With the increasing interest around SDN and security, and given that this is the week of the RSA Conference, we felt it was an opportune time to reach back out to Phil Porras of SRI International to get an update on the work he and his team have been doing around SDN and security.
SDxCentral: Since we last chatted, there's been significant momentum around the SDN movement. Looks like our observation that in 2013, every networking company will be an SDN company, is coming true. What's your overall view of the maturity of the SDN movement?
Phil: “I'm impressed with the efforts that vendors have been making to incorporate OpenFlow into a growing base of products, and overall the OpenFlow community is clearly vibrant and providing considerable thought leadership toward the future of networking. I think that anyone responsible for managing large networks, as well as those responsible for developing advances in network management or security applications, are remiss if they are not closely following what is happening in the SDN community. (This is not to suggest that OpenFlow is currently achieving the adoption rate that the OpenFlow community desires.)
As an application developer, in my case, security applications, there is clearly a need for greater maturity of APIs, and perhaps for some consolidation of what we can expect from the control layer. I'd like to be less concerned with the problems of porting my apps to different controllers, worrying about OpenFlow versions, or being concerned with switches that do not fully comply with specs. There is also need for maturing in mechanisms that will allow OpenFlow apps to coexist on a controller.

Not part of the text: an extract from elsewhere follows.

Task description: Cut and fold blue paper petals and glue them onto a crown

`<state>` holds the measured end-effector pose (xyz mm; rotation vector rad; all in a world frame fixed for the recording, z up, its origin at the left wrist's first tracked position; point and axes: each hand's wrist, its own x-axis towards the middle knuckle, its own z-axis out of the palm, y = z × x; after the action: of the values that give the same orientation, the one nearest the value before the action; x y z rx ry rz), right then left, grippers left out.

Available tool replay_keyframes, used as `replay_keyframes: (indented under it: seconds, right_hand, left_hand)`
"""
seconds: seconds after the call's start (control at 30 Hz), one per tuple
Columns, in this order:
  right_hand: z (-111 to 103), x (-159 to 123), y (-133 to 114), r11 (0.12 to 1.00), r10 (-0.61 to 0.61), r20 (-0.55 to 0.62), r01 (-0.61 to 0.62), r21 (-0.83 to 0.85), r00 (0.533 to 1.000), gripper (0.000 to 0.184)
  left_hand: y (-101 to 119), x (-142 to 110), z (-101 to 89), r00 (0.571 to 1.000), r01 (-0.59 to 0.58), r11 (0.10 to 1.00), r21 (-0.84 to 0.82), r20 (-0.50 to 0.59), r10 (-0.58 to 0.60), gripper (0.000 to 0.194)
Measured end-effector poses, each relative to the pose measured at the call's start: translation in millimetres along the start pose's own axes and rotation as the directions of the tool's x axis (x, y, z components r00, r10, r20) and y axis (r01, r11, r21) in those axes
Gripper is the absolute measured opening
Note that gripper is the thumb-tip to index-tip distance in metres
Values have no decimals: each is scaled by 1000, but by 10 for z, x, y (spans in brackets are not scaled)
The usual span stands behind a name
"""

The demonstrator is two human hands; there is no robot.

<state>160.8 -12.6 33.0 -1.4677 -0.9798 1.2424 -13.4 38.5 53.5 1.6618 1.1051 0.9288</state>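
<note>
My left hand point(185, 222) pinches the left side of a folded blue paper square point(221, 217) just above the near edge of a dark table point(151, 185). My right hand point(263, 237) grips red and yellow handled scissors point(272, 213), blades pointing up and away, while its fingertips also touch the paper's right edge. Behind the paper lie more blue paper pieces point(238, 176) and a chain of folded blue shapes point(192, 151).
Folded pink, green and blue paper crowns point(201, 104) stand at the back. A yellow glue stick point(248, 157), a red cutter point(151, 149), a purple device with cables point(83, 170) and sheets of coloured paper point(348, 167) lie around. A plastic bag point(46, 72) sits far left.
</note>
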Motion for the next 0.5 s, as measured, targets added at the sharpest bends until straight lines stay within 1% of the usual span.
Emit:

Perhaps as these challenges are resolved and more compelling OpenFlow applications become portably accessible, the adoption rate will increase.
Finally, security should be a major consideration for those defining the OpenFlow standards and designing the software stacks that will operate OpenFlow networks. I think the state of OpenFlow security is very immature and would not recommend OpenFlow in highly sensitive networks. While it's true you won't find many to argue that the current state of network security is robust to attack, we've have a long time to understand how to securely configure and manage these networks in sensitive computing environments. I think that we can extend OpenFlow to be capable of providing similar strong security policy enforcement, while maintaining the dynamism of OpenFlow applications, as long as those dynamic flow decisions remain consistent with the security policy.”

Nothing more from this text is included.